*TASK ITEM:* Look for "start" in the listing below. Gather each line that contains it.

*SUPPLIED DATA:*
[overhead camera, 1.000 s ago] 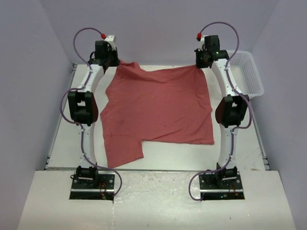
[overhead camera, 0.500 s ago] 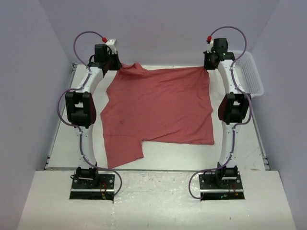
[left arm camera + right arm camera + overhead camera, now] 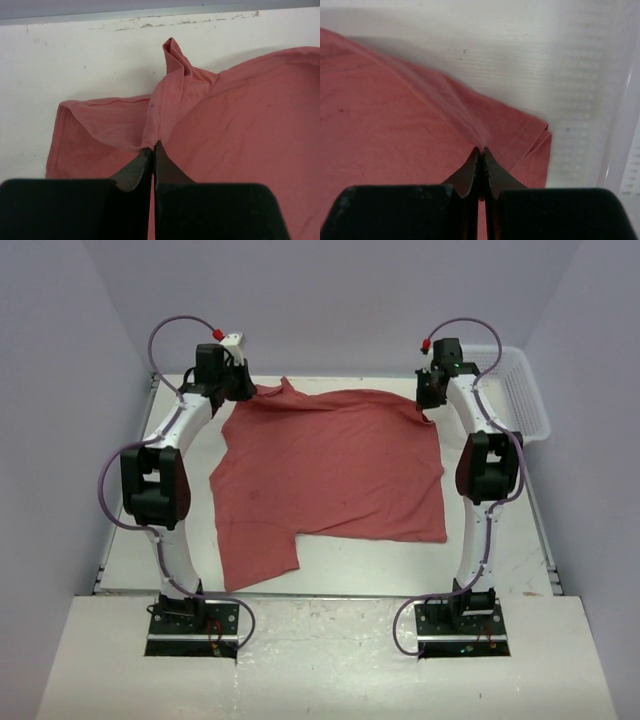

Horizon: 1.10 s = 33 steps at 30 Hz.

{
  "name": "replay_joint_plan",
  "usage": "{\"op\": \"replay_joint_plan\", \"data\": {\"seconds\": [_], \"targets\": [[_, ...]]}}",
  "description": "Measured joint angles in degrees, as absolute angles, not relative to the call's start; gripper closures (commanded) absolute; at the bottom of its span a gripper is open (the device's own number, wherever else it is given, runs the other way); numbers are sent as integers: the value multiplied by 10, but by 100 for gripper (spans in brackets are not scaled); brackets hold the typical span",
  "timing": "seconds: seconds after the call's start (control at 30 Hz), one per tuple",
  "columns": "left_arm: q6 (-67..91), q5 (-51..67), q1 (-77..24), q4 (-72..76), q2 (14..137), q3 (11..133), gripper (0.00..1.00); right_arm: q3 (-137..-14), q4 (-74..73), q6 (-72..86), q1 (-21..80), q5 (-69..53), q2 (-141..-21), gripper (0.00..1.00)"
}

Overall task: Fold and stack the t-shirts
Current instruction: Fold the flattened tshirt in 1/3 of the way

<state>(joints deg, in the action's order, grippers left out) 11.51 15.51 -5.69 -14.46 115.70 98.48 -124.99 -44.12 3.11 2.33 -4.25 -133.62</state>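
T-shirt (image 3: 330, 470), far corners pinched in fingers (image 3: 131, 172)

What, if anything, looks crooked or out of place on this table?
Only the t-shirt: it lies unevenly, with one flap sticking out toward the near left. Its far corners are puckered into ridges where the left gripper and right gripper pinch them shut. Nothing looks torn or spilled.

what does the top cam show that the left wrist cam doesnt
Only the top view: the whole t-shirt spread out, the right gripper at its far right corner, the white basket. Only the left wrist view: the left gripper shut on a pinched ridge of cloth. Both: the red t-shirt on the white table.
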Motion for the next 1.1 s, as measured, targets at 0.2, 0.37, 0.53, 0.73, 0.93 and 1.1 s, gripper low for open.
{"op": "replay_joint_plan", "data": {"seconds": [0.2,0.37,0.53,0.73,0.93,1.1], "targets": [[122,145,-60,-142,1118,929,100,-1183,-432,41,36,-40,-1284,100],[130,127,-60,-144,1090,892,100,-1154,-426,53,41,-33,-1243,100],[130,100,-60,-149,1056,866,100,-1128,-429,65,41,-16,-1218,100],[143,74,-60,-160,1034,862,100,-1108,-434,73,41,7,-1211,100],[159,55,-60,-178,1030,842,100,-1099,-453,83,41,10,-1211,100],[175,41,-60,-194,1030,811,100,-1053,-455,88,41,21,-1207,100]]}}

*THE ANSWER:*
  "description": "Measured joint angles in degrees, as absolute angles, not relative to the call's start; gripper closures (commanded) absolute; at the bottom of its span a gripper is open (the device's own number, wherever else it is given, runs the other way); numbers are sent as integers: the value multiplied by 10, but by 100 for gripper (spans in brackets are not scaled); brackets hold the typical span",
  "timing": "seconds: seconds after the call's start (control at 30 Hz), one per tuple",

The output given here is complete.